Required action: Set down exactly, from the records below, the line with "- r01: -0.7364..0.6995" through the line with "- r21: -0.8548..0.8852", and nothing else.

START Given records

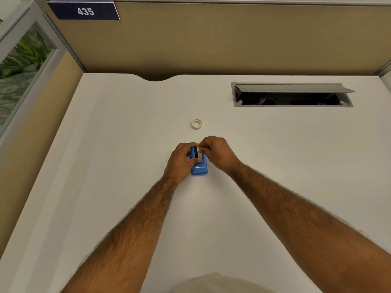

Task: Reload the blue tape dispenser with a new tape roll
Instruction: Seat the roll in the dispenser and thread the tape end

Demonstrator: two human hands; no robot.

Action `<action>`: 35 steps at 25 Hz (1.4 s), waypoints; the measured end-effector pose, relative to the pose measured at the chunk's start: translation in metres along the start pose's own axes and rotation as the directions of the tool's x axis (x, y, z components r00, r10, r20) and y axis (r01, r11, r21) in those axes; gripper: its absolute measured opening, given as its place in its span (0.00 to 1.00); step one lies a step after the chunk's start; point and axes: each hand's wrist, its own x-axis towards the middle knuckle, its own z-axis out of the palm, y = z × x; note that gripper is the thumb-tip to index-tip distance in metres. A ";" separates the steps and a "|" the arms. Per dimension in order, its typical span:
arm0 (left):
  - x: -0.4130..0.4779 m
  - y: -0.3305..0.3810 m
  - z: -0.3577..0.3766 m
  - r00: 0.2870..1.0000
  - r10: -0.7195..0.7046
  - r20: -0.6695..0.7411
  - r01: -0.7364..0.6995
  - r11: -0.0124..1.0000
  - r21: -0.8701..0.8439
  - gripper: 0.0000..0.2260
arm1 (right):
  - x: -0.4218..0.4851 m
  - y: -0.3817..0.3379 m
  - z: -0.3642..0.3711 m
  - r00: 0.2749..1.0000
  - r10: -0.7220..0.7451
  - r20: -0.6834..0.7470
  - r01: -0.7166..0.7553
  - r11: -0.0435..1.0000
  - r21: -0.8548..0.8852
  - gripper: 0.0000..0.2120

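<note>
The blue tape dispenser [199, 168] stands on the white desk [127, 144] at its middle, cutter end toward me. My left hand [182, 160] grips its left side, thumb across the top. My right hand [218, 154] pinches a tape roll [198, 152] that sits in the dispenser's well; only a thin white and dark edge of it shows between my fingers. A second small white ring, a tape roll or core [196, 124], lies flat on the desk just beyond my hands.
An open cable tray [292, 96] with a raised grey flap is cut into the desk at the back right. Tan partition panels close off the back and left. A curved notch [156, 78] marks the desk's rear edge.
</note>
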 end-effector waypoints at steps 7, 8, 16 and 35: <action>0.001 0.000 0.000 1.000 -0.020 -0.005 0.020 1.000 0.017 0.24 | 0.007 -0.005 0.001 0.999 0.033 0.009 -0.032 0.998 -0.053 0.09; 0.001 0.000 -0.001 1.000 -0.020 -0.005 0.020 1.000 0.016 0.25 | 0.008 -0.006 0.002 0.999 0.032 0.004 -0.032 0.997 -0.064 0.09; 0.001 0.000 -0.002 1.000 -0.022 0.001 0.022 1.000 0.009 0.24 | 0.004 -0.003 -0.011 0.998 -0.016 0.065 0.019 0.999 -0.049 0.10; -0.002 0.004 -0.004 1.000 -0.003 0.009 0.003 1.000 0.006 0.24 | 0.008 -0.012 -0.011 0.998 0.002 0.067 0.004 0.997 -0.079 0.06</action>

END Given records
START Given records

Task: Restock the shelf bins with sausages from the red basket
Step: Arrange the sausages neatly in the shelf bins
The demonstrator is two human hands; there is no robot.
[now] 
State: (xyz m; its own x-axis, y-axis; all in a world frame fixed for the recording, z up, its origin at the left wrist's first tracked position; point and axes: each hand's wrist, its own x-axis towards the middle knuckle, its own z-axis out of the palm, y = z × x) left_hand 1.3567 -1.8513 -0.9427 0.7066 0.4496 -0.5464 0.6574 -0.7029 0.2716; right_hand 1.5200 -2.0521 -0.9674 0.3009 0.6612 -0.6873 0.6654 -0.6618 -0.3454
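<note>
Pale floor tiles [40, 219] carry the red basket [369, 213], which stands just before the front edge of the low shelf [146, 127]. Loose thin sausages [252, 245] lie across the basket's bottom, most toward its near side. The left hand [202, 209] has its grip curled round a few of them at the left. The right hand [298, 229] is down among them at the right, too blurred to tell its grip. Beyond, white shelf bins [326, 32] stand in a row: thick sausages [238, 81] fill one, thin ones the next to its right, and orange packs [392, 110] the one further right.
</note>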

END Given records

Completed task:
  - r01: -0.7364..0.6995
  - r11: -0.0124..1.0000
  - r21: -0.8701..0.8439
  - gripper: 0.0000..0.2260
arm1 (right):
  - x: -0.4218..0.4851 m
  - y: -0.3817..0.3379 m
  - z: -0.3642..0.3711 m
  - r00: 0.2749..1.0000
  - r10: -0.7220..0.7451
  - r20: -0.6834..0.7470
  - r01: -0.7166..0.7553
  - r11: -0.0435..1.0000
  - r21: -0.8548..0.8852

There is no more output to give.